As for the other reply about what we are teaching our daughters......I agree and I think about that. Right now they are little and think they are part of a romantic love story. They really do. To take that away, when they are so little, just reaching towards puberty....I fear would damage them. Again, it's just a a fear.....I do think we would both handle a divorce with the children as our priority. But, as my brother once said, divorce is always an option...why rush it. I agree with that. My DH doesn't want a divorce....at all. I think it is something I am trying to learn.....what is most important to me?....can I have it all with someone else? Is that realistic? By it all, I mean; sex, love, devotion and friendship.... I just don't know.

I just wish it was easier.....divorce is so traumatic in our culture....part of me feeLs that we should feel lucky to have had each other and want more for each other.....


----------



## Tylergirl (Aug 11, 2012)

costa200 said:


> How about sexy men?


Lolololol.....no....I think the asexual is it. I never heard of that before....trust me....I've been a junior detective through the years, and there's nothing to support that. I thought for sure he must be gay, but no it just isn't the case. He just doesn't care one way or the other.
If I tried to have sex with him, he would. But, it isn't what I want....he acts awkward, unsure and there's no getting lost in the moment. Through 15 years, we've been together only a few times....I ca't remember one passionate time, not one time he initiated or one time he pushed, with passion my orgasm. Usually, I just had him leave the room, so I could finish....how sad is that? N

Just glad u guys are here.....I don't feel so alone and shameful.


----------



## jennifer1986 (Feb 4, 2012)

(1) That's what I thought, you are from a different culture. It would make more sense. However...

(2) I am not sure in which culture a man would ask a woman to marry him and expect celibacy. You stated this is his "faith", and that's pretty unheard of if you ask me. I am Asian-American, and I know lots of asexual people in my culture. But that has nothing to do with faith. I have also heard of men/women making up their minds to pursue faith/celibacy after marriage, but they LEAVE THE MARRIAGE FIRST. 

(3) having said (2), you seemed fully aware before you jumped on the bandwagon. You "talked him into sex". It's quite unclear if you also "talked him into having kids." Because short of artificial insemination, I do not know how he would propose marriage and expect kids without intercourse. That sounds like Hollywood style fake relationship, like M. Jackson asking someone to "marry" him and then give him children. Hardly seems like a true marriage. If this sounds harsh, I'm sorry, but most American people would agree M. Jackson did not have a loving marriage. This has nothing to do with how much he loved his kids. 
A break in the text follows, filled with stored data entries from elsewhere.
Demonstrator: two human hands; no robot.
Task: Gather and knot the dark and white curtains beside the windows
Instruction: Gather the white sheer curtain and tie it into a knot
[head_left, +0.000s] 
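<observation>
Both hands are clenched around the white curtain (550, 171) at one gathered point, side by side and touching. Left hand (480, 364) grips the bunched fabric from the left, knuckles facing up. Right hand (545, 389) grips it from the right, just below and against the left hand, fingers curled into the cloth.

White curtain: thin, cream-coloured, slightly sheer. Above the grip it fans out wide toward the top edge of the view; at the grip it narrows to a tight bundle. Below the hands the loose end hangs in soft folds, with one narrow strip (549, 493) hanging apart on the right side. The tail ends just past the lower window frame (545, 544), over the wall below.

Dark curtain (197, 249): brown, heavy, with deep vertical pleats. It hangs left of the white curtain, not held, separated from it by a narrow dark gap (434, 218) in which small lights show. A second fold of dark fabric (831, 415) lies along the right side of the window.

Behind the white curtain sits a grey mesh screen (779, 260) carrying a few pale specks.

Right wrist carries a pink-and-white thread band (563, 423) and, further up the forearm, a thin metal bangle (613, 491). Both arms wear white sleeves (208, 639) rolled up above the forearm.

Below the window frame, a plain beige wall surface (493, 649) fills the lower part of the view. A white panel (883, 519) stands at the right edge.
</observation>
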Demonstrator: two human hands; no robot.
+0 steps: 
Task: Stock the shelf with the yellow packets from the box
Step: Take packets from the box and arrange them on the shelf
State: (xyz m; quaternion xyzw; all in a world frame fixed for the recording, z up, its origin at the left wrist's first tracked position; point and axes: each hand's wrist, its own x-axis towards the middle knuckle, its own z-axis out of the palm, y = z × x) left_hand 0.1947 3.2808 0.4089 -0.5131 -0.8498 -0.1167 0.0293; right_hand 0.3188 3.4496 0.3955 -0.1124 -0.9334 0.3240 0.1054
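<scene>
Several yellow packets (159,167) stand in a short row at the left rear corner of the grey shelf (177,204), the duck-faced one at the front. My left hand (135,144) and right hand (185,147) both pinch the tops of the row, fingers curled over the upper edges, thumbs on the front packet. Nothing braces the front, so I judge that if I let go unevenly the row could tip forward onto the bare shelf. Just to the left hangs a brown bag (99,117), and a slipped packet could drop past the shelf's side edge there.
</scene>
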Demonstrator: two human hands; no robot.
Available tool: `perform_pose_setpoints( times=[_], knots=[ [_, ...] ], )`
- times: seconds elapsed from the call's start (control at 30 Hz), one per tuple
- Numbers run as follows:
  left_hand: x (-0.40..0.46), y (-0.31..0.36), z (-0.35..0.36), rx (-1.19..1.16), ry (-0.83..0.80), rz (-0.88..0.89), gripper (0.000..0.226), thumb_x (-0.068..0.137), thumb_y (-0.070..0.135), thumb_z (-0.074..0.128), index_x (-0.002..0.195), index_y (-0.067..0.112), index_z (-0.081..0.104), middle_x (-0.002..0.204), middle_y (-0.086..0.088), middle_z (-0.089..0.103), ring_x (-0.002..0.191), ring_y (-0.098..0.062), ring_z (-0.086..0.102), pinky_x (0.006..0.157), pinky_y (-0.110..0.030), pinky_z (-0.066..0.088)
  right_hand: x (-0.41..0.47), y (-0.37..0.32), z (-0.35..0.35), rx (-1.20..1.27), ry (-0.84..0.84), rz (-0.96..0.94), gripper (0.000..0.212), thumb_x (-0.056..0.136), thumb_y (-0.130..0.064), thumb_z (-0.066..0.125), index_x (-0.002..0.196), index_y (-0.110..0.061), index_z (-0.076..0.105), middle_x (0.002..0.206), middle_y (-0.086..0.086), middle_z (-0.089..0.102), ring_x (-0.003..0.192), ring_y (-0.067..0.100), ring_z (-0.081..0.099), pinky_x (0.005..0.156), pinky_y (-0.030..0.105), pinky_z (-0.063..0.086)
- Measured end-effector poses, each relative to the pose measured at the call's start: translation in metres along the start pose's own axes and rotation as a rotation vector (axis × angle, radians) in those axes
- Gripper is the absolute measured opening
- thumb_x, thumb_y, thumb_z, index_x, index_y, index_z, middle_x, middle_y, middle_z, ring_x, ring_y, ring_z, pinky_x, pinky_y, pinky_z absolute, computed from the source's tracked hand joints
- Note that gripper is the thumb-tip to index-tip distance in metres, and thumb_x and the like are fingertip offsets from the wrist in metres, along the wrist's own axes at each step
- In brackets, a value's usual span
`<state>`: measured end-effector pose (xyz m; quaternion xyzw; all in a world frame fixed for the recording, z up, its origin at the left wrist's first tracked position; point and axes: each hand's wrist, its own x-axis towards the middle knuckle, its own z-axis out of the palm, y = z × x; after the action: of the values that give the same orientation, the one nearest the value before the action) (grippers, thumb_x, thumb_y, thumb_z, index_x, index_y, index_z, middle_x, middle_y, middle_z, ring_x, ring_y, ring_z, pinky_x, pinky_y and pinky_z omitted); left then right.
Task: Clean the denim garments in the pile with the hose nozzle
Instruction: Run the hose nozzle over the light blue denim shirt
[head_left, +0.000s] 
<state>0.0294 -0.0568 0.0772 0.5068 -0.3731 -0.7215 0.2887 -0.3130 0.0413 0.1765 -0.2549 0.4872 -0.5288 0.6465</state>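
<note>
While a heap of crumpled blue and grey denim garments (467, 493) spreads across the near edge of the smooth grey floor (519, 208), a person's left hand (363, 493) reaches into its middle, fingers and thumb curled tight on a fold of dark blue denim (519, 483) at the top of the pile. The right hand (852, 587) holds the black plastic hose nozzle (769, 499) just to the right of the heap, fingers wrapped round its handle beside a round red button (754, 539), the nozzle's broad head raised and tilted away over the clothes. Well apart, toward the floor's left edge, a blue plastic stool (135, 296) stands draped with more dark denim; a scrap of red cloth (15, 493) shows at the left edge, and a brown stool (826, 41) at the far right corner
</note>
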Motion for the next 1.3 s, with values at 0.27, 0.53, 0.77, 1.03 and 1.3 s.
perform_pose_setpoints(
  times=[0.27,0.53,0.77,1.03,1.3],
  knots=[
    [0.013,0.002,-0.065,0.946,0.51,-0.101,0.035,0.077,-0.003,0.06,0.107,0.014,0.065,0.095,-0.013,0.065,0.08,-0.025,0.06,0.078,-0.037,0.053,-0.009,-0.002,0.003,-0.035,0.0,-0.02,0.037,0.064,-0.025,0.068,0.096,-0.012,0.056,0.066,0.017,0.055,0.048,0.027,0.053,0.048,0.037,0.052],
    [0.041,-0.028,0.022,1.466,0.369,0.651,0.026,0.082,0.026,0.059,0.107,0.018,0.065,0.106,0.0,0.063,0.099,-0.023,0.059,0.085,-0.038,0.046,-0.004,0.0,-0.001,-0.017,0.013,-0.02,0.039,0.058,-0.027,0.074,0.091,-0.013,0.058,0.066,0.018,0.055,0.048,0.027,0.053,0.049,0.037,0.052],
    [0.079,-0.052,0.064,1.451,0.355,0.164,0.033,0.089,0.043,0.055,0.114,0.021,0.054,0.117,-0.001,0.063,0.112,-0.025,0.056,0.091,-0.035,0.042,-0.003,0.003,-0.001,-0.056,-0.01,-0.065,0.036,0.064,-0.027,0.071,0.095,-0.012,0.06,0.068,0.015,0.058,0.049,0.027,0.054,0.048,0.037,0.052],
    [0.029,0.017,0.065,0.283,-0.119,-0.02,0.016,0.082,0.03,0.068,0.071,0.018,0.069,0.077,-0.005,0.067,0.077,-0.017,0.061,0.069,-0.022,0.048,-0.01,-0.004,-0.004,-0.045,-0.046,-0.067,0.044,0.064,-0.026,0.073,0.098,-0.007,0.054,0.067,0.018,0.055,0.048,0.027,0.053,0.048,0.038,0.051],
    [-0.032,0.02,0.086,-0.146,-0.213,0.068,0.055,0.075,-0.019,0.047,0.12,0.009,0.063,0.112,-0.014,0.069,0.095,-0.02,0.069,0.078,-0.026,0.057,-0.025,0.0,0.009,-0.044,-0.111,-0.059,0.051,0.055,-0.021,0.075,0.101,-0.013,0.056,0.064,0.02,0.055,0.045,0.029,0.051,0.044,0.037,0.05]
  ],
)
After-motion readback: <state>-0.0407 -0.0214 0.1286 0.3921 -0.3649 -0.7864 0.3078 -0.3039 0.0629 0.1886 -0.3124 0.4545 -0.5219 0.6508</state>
(4) If your h did not want children, but you "talked him into it", then my guess is your motivation all alone is somehow you/kids/marriage would change him. You loved/still love him. You wanted to let him see what a wonderful family can do for him. 

Now these assumptions can be way off. Let me go off a tangent just based on these being true, then......

(5) Obviously things are not as planned. He has not changed (in terms of becoming a loving AND sexual being). If you are ok with that, then no one would have a problem. But you are NOT ok with it. 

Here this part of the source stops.